[Work to complete] Your output must reproduce all the records below precisely and contain no pictures.

[Data]

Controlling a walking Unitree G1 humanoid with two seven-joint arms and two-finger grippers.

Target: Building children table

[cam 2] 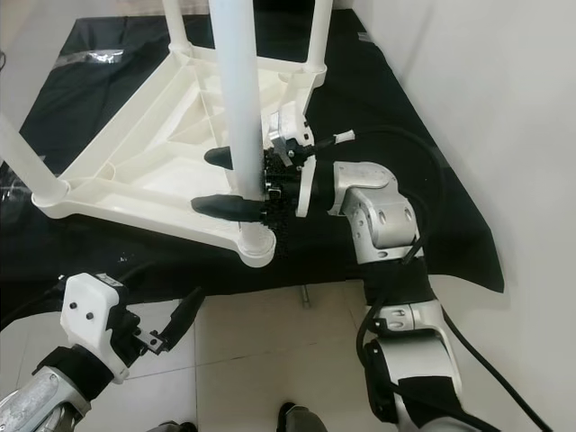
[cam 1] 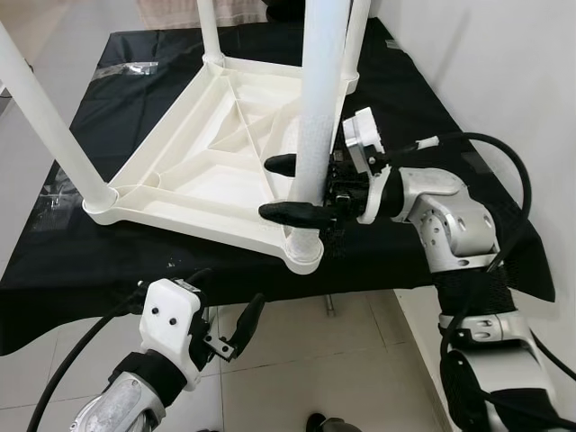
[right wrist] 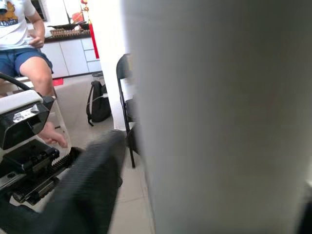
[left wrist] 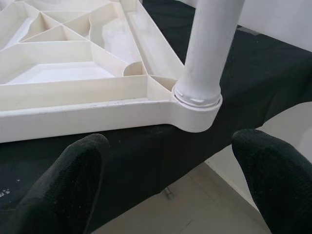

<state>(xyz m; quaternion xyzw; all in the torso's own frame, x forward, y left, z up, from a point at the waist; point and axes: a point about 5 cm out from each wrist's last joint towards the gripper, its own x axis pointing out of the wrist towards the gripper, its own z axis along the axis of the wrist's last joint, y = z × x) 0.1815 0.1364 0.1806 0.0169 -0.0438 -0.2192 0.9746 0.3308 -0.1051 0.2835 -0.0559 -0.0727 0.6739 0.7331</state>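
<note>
Children's table of white moulded plastic point(cam 1: 193, 171) lies upside down on a tabletop draped in black cloth point(cam 1: 99, 261), its ribbed underside facing up and its round white legs rising from the corner sockets. Nearest the robot, below the tabletop's front edge and over the pale tiled floor point(cam 1: 297, 360), the left pincer point(cam 1: 232, 335) hangs with its two black fingers spread wide and nothing between them; its wrist view looks between those fingertips point(left wrist: 73, 170) at the near corner socket point(left wrist: 195, 109) with a leg seated in it. Just above that same near corner, the right pincer point(cam 1: 290, 189) reaches in from the robot's right, its long black fingers pinching the near white tubular leg point(cam 1: 319, 99) from both sides, one finger in front of the tube and one behind. This leg stands upright, long axis vertical, its lower end set in the corner socket and its upper end running out of the top of the picture. Further back, a second leg point(cam 1: 45, 117) at the left corner leans up and to the left, and two more legs point(cam 1: 209, 31) rise at the far corners. In the right wrist view, a seated person's bare leg point(right wrist: 41, 73) and a black backpack point(right wrist: 97, 102) show on the floor beyond.
</note>
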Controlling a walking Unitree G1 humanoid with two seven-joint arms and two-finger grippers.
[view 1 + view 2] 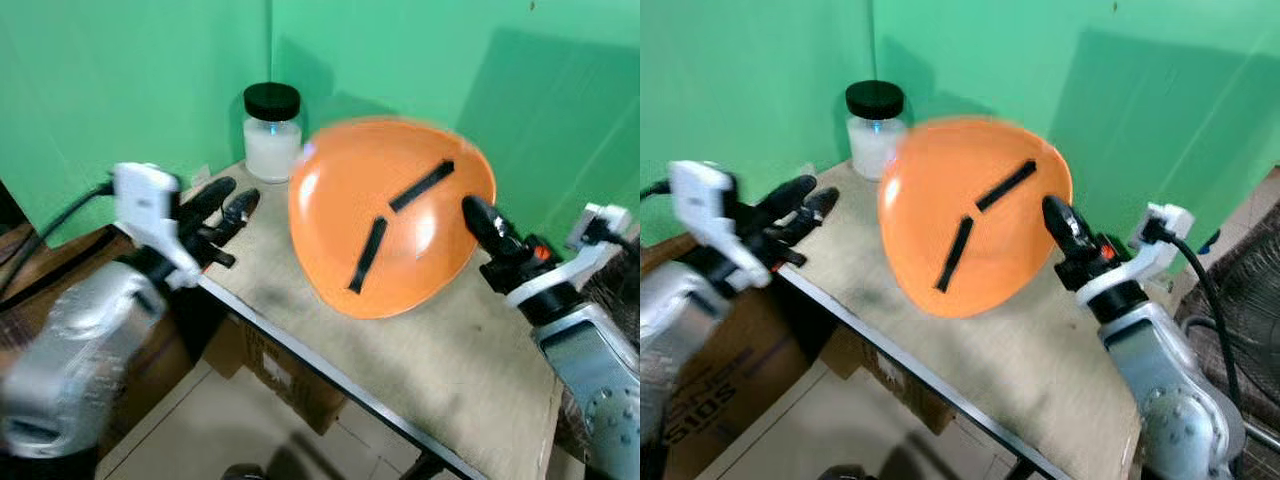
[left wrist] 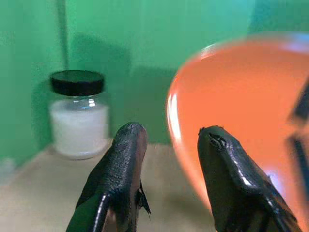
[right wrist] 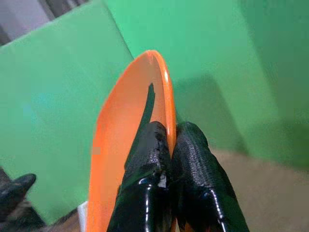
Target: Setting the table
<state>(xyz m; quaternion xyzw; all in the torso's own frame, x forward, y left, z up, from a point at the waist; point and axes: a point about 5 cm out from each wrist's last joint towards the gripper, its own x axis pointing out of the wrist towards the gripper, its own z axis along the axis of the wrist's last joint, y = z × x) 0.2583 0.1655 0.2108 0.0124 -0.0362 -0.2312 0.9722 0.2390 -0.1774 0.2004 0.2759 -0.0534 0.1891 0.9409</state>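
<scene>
Plate (image 1: 390,215), orange with two black strips, hangs tilted above the worktop (image 1: 480,350) in the head views, pinched at its rim by the right gripper (image 1: 478,218). The left gripper (image 1: 222,205) waits over the worktop's near corner, beside a jar (image 1: 272,132) of white stuff. From the left wrist, its jaws stand apart, the plate's edge just beyond one finger (image 2: 227,164). From the right wrist, the jaws are clamped on the thin rim of the plate. The hold looks narrow to me, so I would level the plate slowly, lower it flat onto bare worktop away from the jar, and release only once it rests.
</scene>
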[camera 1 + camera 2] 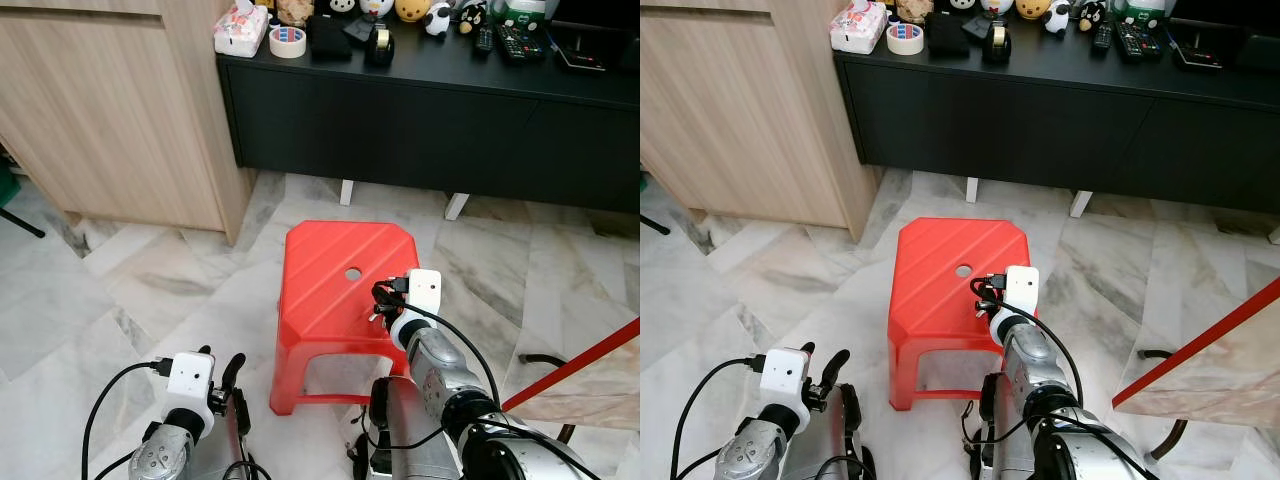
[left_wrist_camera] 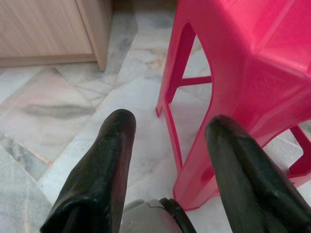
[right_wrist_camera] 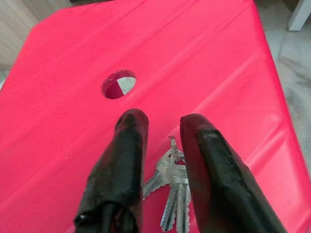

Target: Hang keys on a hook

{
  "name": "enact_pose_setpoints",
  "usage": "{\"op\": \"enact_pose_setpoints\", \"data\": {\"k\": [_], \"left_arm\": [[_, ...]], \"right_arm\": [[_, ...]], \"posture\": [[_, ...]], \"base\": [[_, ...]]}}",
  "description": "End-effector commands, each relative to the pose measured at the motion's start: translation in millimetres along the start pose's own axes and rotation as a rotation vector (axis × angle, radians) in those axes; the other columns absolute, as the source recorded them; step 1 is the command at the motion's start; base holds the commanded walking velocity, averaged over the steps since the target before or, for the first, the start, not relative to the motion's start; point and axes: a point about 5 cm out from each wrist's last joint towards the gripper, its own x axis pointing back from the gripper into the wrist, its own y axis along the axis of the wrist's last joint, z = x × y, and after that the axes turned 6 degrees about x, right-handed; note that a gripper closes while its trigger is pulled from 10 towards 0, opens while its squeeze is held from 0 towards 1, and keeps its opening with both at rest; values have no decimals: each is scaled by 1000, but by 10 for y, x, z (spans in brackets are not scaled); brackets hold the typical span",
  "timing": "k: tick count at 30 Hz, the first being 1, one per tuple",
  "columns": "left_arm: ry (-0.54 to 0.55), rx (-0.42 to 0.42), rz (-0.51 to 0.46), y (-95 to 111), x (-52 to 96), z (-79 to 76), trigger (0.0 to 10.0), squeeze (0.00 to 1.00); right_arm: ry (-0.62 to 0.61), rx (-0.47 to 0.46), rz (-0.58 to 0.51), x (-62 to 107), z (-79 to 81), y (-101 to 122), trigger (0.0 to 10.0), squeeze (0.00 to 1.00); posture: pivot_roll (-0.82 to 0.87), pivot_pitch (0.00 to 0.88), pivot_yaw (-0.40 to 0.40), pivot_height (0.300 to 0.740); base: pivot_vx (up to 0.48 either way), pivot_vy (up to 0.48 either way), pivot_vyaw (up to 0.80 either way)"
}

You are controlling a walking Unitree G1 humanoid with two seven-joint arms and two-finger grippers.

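A bunch of silver keys (image 3: 172, 189) lies on top of the red plastic stool (image 1: 330, 270), near its right front edge. My right gripper (image 3: 163, 119) hovers just over the seat with its two black fingers (image 3: 129, 145) on either side of the keys and a narrow gap between them. It points toward the round hole (image 3: 118, 83) in the seat. In the left eye view the right gripper (image 1: 382, 300) is at the stool's right front. My left gripper (image 2: 167, 126) hangs low at the stool's left front, open wide with nothing in it.
A long black cabinet (image 1: 430, 110) runs along the back, with tape, remotes and small toys on top. A light wooden cupboard (image 1: 120, 100) stands at the left. A red-edged board (image 1: 580, 365) slants in at the right. Marble floor (image 1: 130, 290) surrounds the stool.
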Motion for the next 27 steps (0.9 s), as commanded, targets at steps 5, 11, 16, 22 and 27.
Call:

[Completed task]
Controlling a walking Unitree G1 humanoid with two seven-joint arms and two-finger grippers.

Target: Building children table

[cam 2] 
[cam 1] 
[right wrist] 
[left wrist] 

<state>(xyz m; quaternion xyzw; all in the torso's own frame, x forward, y left, z up, from a point at the waist; point and axes: a point about 5 cm out from each wrist's last joint towards the gripper, its own x axis pointing out of the wrist towards the gripper, its own z axis along the axis of the wrist's last joint, y = z × x) 0.1815 0.1364 0.1806 0.0169 -0.0438 -0.2192 0.9746 0.3308 -0.1051 0.2835 -0.0559 -0.0727 0.6739 0.7331</state>
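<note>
Children's table of white moulded plastic point(cam 1: 193, 171) lies upside down on a tabletop draped in black cloth point(cam 1: 99, 261), its ribbed underside facing up and its round white legs rising from the corner sockets. Nearest the robot, below the tabletop's front edge and over the pale tiled floor point(cam 1: 297, 360), the left pincer point(cam 1: 232, 335) hangs with its two black fingers spread wide and nothing between them; its wrist view looks between those fingertips point(left wrist: 73, 170) at the near corner socket point(left wrist: 195, 109) with a leg seated in it. Just above that same near corner, the right pincer point(cam 1: 290, 189) reaches in from the robot's right, its long black fingers pinching the near white tubular leg point(cam 1: 319, 99) from both sides, one finger in front of the tube and one behind. This leg stands upright, long axis vertical, its lower end set in the corner socket and its upper end running out of the top of the picture. Further back, a second leg point(cam 1: 45, 117) at the left corner leans up and to the left, and two more legs point(cam 1: 209, 31) rise at the far corners. In the right wrist view, a seated person's bare leg point(right wrist: 41, 73) and a black backpack point(right wrist: 97, 102) show on the floor beyond.
</note>
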Controlling a walking Unitree G1 humanoid with two seven-joint arms and two-finger grippers.
[view 1 + view 2] 
[left wrist] 
[right wrist] 
Target: Setting the table
<state>(xyz m; quaternion xyzw; all in the torso's own frame, x forward, y left, z up, from a point at the waist; point and axes: a point about 5 cm out from each wrist's last joint towards the gripper, its own x axis pointing out of the wrist towards the gripper, its own z axis along the axis of the wrist's last joint, y = z × x) 0.2583 0.1655 0.2108 0.0124 -0.0362 -0.2312 0.9722 0.2390 -0.1774 0.2004 0.2759 -0.0534 0.1891 0.9409</state>
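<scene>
Plate (image 1: 390,215), orange with two black strips, hangs tilted above the worktop (image 1: 480,350) in the head views, pinched at its rim by the right gripper (image 1: 478,218). The left gripper (image 1: 222,205) waits over the worktop's near corner, beside a jar (image 1: 272,132) of white stuff. From the left wrist, its jaws stand apart, the plate's edge just beyond one finger (image 2: 227,164). From the right wrist, the jaws are clamped on the thin rim of the plate. The hold looks narrow to me, so I would level the plate slowly, lower it flat onto bare worktop away from the jar, and release only once it rests.
</scene>
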[camera 1 + camera 2] 
[left_wrist_camera] 
[right_wrist_camera] 

Target: Hang keys on a hook

{
  "name": "enact_pose_setpoints",
  "usage": "{\"op\": \"enact_pose_setpoints\", \"data\": {\"k\": [_], \"left_arm\": [[_, ...]], \"right_arm\": [[_, ...]], \"posture\": [[_, ...]], \"base\": [[_, ...]]}}",
  "description": "End-effector commands, each relative to the pose measured at the motion's start: translation in millimetres along the start pose's own axes and rotation as a rotation vector (axis × angle, radians) in those axes; the other columns absolute, as the source recorded them; step 1 is the command at the motion's start; base holds the commanded walking velocity, averaged over the steps since the target before or, for the first, the start, not relative to the motion's start; point and axes: a point about 5 cm out from each wrist's last joint towards the gripper, its own x axis pointing back from the gripper into the wrist, its own y axis along the axis of the wrist's last joint, z = x × y, and after that the axes turned 6 degrees about x, right-handed; note that a gripper closes while its trigger is pulled from 10 towards 0, opens while its squeeze is held from 0 towards 1, and keeps its opening with both at rest; values have no decimals: each is scaled by 1000, but by 10 for y, x, z (spans in brackets are not scaled); brackets hold the typical span",
  "timing": "k: tick count at 30 Hz, the first being 1, one per tuple",
  "columns": "left_arm: ry (-0.54 to 0.55), rx (-0.42 to 0.42), rz (-0.51 to 0.46), y (-95 to 111), x (-52 to 96), z (-79 to 76), trigger (0.0 to 10.0), squeeze (0.00 to 1.00); right_arm: ry (-0.62 to 0.61), rx (-0.47 to 0.46), rz (-0.58 to 0.51), x (-62 to 107), z (-79 to 81), y (-101 to 122), trigger (0.0 to 10.0), squeeze (0.00 to 1.00); posture: pivot_roll (-0.82 to 0.87), pivot_pitch (0.00 to 0.88), pivot_yaw (-0.40 to 0.40), pivot_height (0.300 to 0.740); base: pivot_vx (up to 0.48 either way), pivot_vy (up to 0.48 either way), pivot_vyaw (up to 0.80 either way)"
}

You are controlling a walking Unitree G1 humanoid with two seven-joint arms and two-finger grippers.

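A bunch of silver keys (image 3: 172, 189) lies on top of the red plastic stool (image 1: 330, 270), near its right front edge. My right gripper (image 3: 163, 119) hovers just over the seat with its two black fingers (image 3: 129, 145) on either side of the keys and a narrow gap between them. It points toward the round hole (image 3: 118, 83) in the seat. In the left eye view the right gripper (image 1: 382, 300) is at the stool's right front. My left gripper (image 2: 167, 126) hangs low at the stool's left front, open wide with nothing in it.
A long black cabinet (image 1: 430, 110) runs along the back, with tape, remotes and small toys on top. A light wooden cupboard (image 1: 120, 100) stands at the left. A red-edged board (image 1: 580, 365) slants in at the right. Marble floor (image 1: 130, 290) surrounds the stool.
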Motion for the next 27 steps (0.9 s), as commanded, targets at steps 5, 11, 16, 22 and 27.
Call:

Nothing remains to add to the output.